Am I correct in thinking the following snippet does not work (the array items are not modified) because the array is of integer which is value type.
class Program
{
public static void Main()
{
int[] ints = new int[] { 1,2 };
Array.ForEach(ints, new Action<int>(AddTen));
// ints is not modified
}
static void AddTen(int i)
{
i+=10;
}
}
The same would apply if the example used an array of string, presumably because string is immutable.
The question I have is:-
Is there a way around this? I can't change the signature of the callback method - for instance by adding the ref keyword and I don't want to wrap the value type with a class - which would work...

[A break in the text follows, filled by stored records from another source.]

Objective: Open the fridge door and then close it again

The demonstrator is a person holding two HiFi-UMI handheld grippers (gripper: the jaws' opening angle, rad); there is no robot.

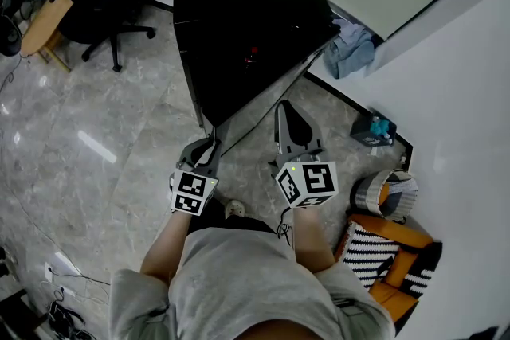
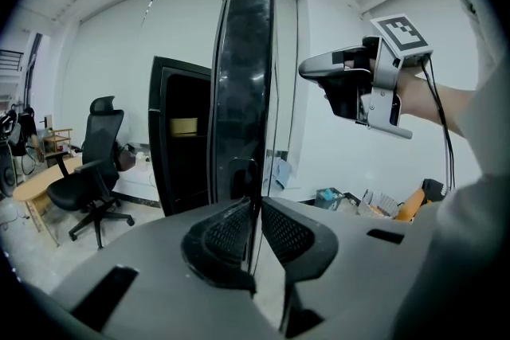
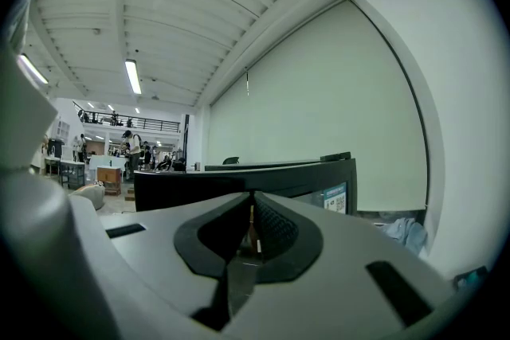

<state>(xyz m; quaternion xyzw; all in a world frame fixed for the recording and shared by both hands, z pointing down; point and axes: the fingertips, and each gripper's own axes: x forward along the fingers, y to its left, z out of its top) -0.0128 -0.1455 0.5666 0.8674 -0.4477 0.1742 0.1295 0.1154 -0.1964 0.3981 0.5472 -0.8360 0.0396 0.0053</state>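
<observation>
A tall black fridge (image 1: 239, 12) stands in front of me with its door (image 1: 263, 95) swung out toward me. In the left gripper view the door (image 2: 243, 91) shows edge-on, and the open cabinet (image 2: 179, 139) lies to its left. My left gripper (image 1: 213, 141) (image 2: 256, 207) is shut on the door's free edge, which runs up between the pads. My right gripper (image 1: 288, 109) (image 3: 252, 211) hangs level on the other side of the door. Its jaws are shut with nothing in them, and it touches nothing. It also shows in the left gripper view as the right gripper (image 2: 315, 69).
A black office chair (image 1: 111, 4) and a wooden desk (image 1: 48, 12) stand at the far left. A blue cloth (image 1: 351, 52) lies by the wall behind the fridge. A small box (image 1: 373, 130) and an orange striped seat (image 1: 390, 251) sit at the right. Cables (image 1: 56, 283) trail at the lower left.
</observation>
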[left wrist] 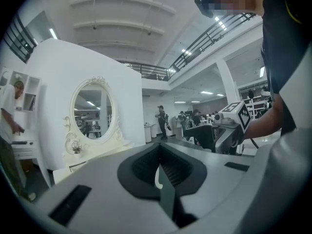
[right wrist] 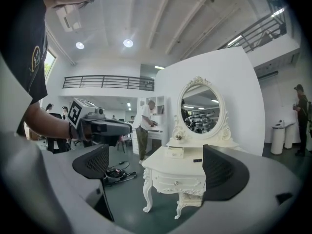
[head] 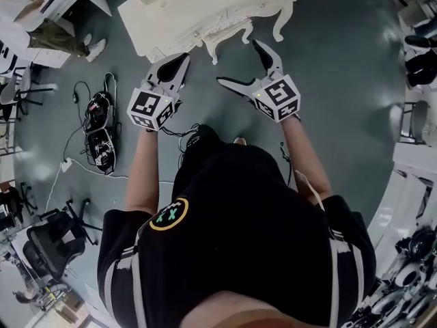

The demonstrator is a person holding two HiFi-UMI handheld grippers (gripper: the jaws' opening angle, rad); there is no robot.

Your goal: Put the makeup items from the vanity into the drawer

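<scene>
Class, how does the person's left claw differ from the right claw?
The left grey-and-black claw has its jaws shut together; the right grey-and-black claw has them spread wide. The right claw frames the white carved vanity between its jaws; the left claw frames nothing. Both are empty and alike in build.

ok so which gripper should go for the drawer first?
Right, probably. The right gripper is open, and its view frames the closed drawer between the jaws. The left gripper is shut and sees the mirror off to one side.
</scene>
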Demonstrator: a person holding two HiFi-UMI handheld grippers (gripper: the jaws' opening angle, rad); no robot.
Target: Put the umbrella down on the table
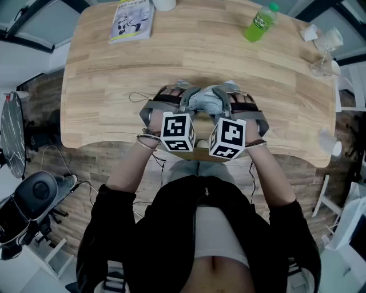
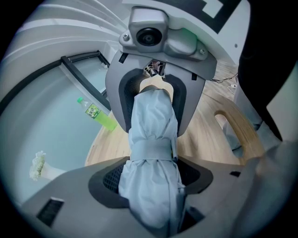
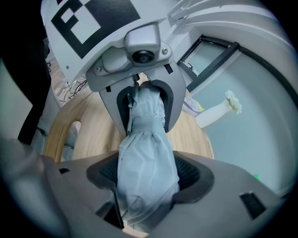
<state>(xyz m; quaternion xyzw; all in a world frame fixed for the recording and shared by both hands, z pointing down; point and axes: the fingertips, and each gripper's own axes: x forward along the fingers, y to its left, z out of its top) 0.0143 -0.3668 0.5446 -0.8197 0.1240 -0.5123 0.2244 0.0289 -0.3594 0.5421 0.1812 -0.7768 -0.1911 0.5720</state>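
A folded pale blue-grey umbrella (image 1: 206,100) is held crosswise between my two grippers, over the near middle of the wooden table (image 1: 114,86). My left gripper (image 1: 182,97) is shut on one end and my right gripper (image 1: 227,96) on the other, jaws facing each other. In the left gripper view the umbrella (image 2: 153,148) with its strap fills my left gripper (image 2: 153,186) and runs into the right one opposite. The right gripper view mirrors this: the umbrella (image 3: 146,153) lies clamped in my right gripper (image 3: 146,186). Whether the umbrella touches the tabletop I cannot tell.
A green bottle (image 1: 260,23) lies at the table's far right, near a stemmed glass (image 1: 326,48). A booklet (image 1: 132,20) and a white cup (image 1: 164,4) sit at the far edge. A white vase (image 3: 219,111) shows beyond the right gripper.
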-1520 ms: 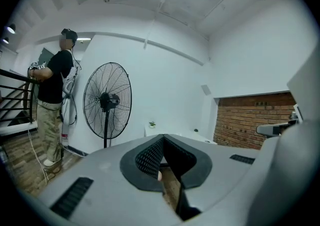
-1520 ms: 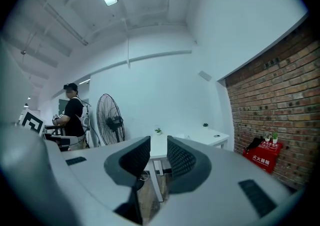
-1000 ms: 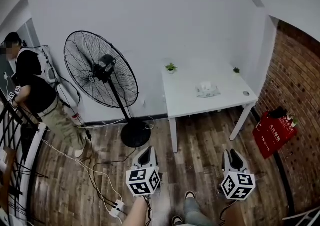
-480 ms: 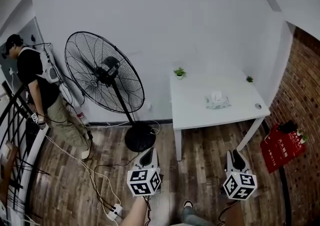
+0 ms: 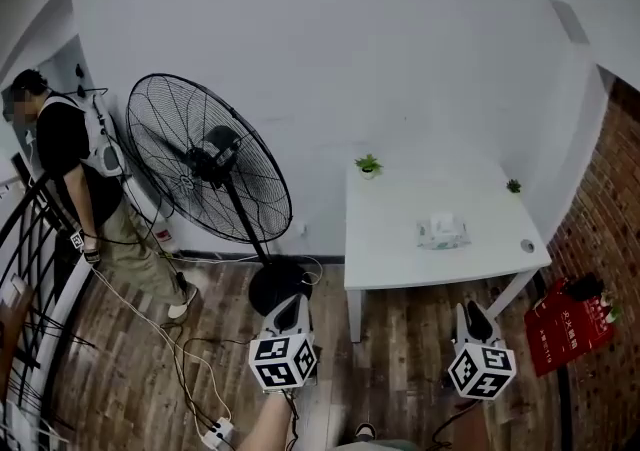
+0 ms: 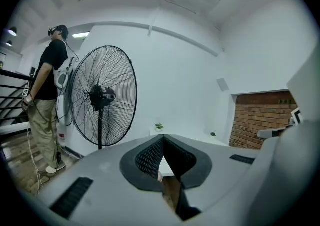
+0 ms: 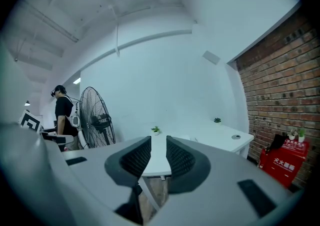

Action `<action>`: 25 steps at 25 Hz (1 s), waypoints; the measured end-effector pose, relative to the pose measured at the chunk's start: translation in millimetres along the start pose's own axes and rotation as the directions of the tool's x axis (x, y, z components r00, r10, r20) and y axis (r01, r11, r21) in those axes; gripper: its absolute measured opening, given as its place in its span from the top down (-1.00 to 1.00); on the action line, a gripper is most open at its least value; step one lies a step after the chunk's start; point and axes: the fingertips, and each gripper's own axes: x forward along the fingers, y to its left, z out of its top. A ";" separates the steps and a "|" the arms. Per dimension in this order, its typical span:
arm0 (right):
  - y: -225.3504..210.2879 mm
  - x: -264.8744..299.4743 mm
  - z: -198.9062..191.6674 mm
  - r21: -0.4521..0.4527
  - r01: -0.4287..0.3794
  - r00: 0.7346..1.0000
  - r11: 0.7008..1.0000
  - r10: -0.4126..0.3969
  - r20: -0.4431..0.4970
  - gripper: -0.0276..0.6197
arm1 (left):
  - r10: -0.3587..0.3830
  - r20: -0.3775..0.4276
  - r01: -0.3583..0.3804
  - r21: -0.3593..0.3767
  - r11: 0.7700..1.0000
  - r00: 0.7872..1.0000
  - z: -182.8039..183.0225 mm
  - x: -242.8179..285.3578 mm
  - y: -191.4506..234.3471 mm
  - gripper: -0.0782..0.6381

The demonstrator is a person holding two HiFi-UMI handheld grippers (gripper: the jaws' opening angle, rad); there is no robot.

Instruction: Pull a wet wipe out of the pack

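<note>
Left gripper (image 5: 288,303) clenched empty, right gripper (image 5: 469,311) slightly released, both near, well short of pale plastic wet-wipe pack (image 5: 443,231) on far white rectangular bench (image 5: 395,257).

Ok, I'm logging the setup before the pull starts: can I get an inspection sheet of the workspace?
Surface: white table against the wall, ahead of both grippers.
Job's things: wipe pack lying on the table, untouched.
Clutter: left plant and right plant at the table's back; small round thing near its right edge.
Grippers: left gripper jaw tips together, empty; right gripper jaws slightly apart, empty; both over the floor.
Cables: cables across the floor to a power strip.
Surroundings: fan, person, red crate, brick wall.
</note>
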 end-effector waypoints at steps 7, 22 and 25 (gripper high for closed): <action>-24.9 46.5 3.8 -0.010 -0.001 1.000 1.000 0.001 -0.027 0.63 | -0.009 -0.007 0.009 -0.009 1.000 1.000 -4.4 55.4 -13.0 0.77; -52.7 156.2 4.6 0.011 0.068 0.995 0.998 -0.067 -0.071 0.63 | -0.097 -0.082 0.096 -0.018 0.995 0.992 -13.4 198.4 -16.4 0.77; -53.9 186.7 12.8 0.027 0.084 0.994 0.996 -0.082 -0.070 0.63 | -0.125 -0.094 0.125 -0.009 0.992 0.988 -3.7 234.2 -13.9 0.77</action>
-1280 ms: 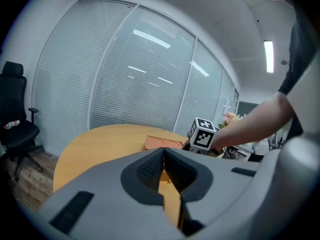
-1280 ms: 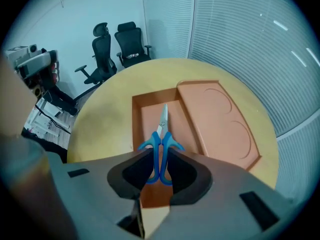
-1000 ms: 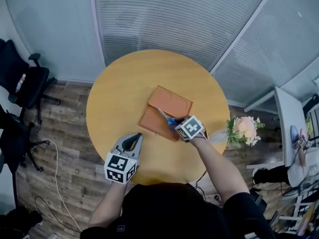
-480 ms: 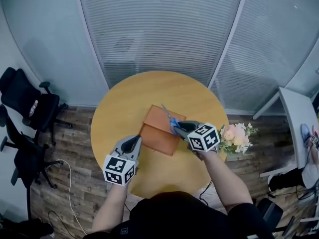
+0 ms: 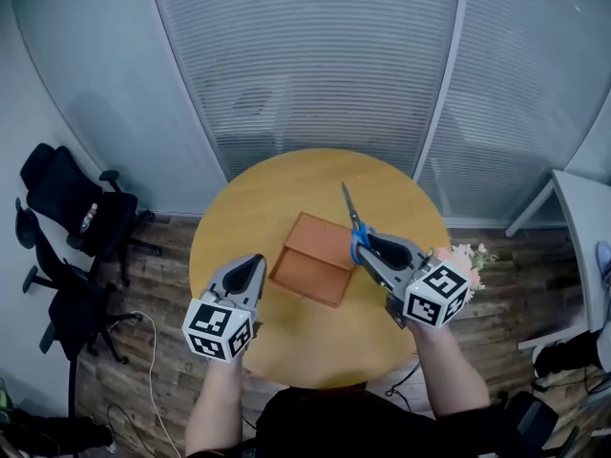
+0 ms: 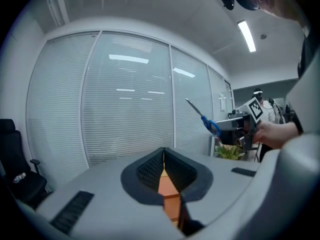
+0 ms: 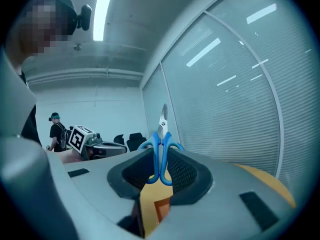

(Of course, I could simply write an old fashioned foreach loop to do this!)
You are simply changing the local variable - not the item in the list. To do this, you want ConvertAll, which creates a new list/array:
int[] ints = new int[] { 1,2 };
int[] newArr = Array.ConvertAll<int,int>(ints, AddTen);
with:
static int AddTen(int i)
{
return i+10;
}
This can also be written with an anonymous method:
int[] newArr = Array.ConvertAll<int,int>(ints,
delegate (int i) { return i+ 10;});
Or in C# 3.0 as a lambda:
int[] newArr = Array.ConvertAll(ints, i=>i+10);
Other than that... a for loop:
for(int i = 0 ; i < arr.Length ; i++) {
arr[i] = AddTen(arr[i]); // or more directly...
}
But one way or another, you are going to have to get a value out of your method. Unless you change the signature, you can't.